All lines from the first one in the listing below to the one holding "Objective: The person", inclusive, are to be copied exactly.

══════

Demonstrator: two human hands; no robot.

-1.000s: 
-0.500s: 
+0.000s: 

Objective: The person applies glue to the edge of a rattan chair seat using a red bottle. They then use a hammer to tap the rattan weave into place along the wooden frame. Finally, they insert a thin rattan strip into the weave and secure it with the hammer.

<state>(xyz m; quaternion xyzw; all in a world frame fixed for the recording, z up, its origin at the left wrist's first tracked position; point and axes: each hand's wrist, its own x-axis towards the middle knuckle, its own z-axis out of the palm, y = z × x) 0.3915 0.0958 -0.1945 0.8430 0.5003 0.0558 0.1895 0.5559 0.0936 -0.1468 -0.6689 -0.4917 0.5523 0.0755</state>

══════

■ Completed exercise:
Demonstrator: two human hands; no robot.

-1.000s: 
-0.500s: 
+0.000s: 

Objective: The person applies glue to the edge of a rattan chair seat using a red bottle. They then use a hammer to tap the rattan weave into place along the wooden frame. Finally, they insert a thin rattan strip into the weave and secure it with the hammer.

This output has come to an end.